Ismael Mario Zambada García (born 1 January 1948) is a Mexican drug lord, co-founder and current top leader of the Sinaloa Cartel, an international crime syndicate based in Sinaloa. Before he assumed leadership of the entire cartel, he allegedly served as the logistical coordinator for its Guzmán-Zambada organization, which has overseen the trafficking of cocaine and heroin into Chicago and other US cities by aircraft, narcosubs, container ships, go-fast boats, fishing vessels, buses, rail cars, tractor trailers, and automobiles. As of early 2023, he has never been arrested or incarcerated and is the single last remaining fugitive of the List of Mexico's 37 most-wanted drug lords (2009).

Career
Zambada has historically worked closely with the Juárez Cartel and the Carrillo Fuentes family, while maintaining independent ties to Colombian cocaine suppliers. 

In 1989, when Mexican drug lord Miguel Ángel Félix Gallardo was arrested, his organization split into two opposing factions: the Tijuana Cartel whose leadership was inherited by his nephews and heirs, the Arellano Félix brothers and the Sinaloa Cartel whose leadership fell to former lieutenants Héctor Luis Palma Salazar, Ismael Zambada García and Joaquín Guzmán Loera (El Chapo).
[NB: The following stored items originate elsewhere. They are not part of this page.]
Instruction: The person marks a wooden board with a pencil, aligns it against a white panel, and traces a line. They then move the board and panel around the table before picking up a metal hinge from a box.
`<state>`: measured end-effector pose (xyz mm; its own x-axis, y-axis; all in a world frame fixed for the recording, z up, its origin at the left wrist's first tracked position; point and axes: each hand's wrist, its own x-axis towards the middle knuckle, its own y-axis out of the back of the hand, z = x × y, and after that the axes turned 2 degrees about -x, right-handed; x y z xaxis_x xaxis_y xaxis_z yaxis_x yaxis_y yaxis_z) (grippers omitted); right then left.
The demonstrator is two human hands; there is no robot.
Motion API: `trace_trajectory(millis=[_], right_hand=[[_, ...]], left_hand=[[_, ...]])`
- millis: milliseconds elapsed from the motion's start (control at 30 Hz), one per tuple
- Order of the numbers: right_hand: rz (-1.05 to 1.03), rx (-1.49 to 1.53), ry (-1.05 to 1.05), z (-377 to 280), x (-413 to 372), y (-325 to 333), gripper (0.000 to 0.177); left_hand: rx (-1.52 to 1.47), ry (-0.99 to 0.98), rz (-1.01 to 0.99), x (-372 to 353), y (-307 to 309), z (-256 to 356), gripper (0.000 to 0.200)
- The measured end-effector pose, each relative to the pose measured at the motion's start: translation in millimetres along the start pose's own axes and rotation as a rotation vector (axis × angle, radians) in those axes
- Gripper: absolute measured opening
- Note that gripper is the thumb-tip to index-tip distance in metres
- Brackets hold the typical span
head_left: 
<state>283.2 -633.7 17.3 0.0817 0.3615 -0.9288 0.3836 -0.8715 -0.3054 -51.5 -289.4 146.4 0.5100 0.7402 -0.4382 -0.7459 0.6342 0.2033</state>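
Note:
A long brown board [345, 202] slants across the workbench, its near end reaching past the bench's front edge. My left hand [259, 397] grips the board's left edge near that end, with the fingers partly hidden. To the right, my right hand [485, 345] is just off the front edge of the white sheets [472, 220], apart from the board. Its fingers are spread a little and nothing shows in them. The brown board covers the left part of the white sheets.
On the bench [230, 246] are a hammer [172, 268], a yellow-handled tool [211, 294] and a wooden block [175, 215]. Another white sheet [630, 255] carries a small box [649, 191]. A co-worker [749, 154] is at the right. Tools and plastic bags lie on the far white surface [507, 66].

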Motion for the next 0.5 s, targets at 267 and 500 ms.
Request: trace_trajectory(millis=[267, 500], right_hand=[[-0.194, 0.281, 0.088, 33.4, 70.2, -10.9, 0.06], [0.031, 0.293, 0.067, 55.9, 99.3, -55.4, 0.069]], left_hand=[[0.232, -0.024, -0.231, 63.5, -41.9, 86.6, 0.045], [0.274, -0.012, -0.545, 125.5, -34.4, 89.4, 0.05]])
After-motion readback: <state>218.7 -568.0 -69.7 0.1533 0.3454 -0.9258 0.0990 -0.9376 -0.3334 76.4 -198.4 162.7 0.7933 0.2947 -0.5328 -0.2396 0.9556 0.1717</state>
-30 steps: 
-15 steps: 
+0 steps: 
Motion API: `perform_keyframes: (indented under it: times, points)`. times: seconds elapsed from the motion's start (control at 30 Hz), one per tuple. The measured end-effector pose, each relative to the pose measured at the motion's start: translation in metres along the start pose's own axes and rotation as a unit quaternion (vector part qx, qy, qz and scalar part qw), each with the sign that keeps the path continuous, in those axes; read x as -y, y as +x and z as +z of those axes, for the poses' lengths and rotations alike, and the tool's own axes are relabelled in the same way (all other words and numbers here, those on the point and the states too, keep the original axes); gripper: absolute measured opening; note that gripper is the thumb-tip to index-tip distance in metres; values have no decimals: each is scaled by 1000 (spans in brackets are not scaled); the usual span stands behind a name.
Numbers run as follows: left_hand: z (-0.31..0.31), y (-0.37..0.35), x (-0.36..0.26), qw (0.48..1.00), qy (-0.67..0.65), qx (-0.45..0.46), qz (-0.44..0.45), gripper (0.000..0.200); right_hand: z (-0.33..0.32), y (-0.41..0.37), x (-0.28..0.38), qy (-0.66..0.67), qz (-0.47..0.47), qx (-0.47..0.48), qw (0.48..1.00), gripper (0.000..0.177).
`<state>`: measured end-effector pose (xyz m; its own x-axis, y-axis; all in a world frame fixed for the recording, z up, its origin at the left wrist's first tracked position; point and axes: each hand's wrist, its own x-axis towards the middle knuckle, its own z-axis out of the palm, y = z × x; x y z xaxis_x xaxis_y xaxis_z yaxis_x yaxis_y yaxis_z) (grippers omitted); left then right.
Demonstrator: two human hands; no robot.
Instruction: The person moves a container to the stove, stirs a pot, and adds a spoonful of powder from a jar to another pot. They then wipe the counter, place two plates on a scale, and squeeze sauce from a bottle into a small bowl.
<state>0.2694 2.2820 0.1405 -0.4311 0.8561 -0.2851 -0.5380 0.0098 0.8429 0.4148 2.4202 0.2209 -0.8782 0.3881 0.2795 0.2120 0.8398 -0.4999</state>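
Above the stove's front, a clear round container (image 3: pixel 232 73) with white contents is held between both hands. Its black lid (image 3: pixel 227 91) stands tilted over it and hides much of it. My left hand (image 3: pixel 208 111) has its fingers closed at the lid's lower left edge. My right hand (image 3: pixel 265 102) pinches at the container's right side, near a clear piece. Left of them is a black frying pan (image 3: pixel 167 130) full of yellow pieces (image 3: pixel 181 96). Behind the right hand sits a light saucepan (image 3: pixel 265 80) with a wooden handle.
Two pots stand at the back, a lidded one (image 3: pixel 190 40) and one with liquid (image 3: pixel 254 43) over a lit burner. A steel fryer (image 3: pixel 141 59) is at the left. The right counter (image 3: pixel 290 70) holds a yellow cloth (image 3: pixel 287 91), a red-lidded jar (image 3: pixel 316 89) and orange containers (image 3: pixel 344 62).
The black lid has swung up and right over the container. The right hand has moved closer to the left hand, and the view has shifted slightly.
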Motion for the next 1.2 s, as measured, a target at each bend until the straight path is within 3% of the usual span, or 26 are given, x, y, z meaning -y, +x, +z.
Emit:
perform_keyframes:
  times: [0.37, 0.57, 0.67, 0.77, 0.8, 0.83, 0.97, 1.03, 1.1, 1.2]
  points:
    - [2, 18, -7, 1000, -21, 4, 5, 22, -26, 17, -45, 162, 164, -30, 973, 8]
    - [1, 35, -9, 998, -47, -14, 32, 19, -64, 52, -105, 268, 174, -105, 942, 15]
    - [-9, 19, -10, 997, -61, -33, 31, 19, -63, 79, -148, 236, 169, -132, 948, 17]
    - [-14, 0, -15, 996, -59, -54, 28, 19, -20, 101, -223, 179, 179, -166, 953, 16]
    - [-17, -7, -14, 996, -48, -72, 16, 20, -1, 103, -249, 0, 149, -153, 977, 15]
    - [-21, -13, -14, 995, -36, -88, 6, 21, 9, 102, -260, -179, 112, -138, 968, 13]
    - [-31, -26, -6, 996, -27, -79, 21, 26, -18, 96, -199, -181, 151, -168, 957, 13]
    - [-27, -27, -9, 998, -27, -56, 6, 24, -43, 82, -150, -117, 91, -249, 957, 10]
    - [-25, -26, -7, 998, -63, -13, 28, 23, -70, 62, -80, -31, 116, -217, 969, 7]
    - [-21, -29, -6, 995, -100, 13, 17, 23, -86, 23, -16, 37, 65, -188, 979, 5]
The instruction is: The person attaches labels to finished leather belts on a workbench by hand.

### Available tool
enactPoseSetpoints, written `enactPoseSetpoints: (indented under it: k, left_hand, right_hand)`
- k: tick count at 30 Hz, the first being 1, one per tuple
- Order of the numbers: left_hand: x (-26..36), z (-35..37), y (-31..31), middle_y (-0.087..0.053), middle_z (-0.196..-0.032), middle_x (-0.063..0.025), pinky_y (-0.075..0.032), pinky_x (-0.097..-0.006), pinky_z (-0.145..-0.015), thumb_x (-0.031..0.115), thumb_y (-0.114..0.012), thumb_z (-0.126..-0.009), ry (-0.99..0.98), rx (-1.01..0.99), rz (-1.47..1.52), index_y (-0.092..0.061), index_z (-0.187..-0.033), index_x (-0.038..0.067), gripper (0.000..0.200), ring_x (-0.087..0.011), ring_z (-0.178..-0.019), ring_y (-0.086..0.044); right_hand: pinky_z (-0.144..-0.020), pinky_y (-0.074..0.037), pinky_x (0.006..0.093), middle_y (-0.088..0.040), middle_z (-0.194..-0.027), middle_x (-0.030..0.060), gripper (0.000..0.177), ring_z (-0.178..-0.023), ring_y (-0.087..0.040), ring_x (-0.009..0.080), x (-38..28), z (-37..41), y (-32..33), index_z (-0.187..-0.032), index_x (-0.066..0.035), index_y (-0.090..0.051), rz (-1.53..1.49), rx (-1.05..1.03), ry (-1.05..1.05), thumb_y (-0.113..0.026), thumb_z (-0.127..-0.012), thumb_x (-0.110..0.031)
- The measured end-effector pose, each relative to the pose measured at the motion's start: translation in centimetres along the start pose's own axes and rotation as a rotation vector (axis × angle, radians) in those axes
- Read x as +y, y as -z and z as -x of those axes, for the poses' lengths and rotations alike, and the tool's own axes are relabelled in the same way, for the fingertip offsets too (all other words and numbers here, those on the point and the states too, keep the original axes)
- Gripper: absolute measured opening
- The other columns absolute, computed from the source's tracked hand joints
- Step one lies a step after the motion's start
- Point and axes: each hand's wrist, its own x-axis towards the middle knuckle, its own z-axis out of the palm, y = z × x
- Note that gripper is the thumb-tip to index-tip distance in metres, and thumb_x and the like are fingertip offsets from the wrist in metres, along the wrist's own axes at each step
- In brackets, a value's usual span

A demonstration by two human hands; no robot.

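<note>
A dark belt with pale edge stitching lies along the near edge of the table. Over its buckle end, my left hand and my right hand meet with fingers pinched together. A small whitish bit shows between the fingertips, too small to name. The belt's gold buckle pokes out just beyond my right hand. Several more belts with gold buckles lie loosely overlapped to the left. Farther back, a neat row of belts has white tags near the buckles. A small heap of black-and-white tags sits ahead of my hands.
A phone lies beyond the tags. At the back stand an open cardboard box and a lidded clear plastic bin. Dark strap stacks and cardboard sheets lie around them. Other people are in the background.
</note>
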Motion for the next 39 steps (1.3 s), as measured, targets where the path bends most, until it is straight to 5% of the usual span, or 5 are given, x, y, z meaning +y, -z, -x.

The Sinaloa Cartel drug lords were active in the states of Sinaloa, Durango, Chihuahua, Sonora, Nuevo León, and Nayarit.

Since 1998, Zambada has been wanted by Mexico's attorney general's office, when it issued bounties totaling $2.8 million USD on him and five other leaders of the Juárez Cartel. 

In 2006, the administration of President Felipe Calderón launched an offensive against Mexico's drug trafficking networks. The Tijuana Cartel, the largest and most sophisticated of the Mexican cartels at the time, received the brunt of the blows. Taking advantage of the pressure being placed on the Tijuana Cartel, other drug bosses, most notably Ismael Zambada and Joaquín Guzmán, began to encroach on strongholds in northwestern Mexico, leading to full-scale war.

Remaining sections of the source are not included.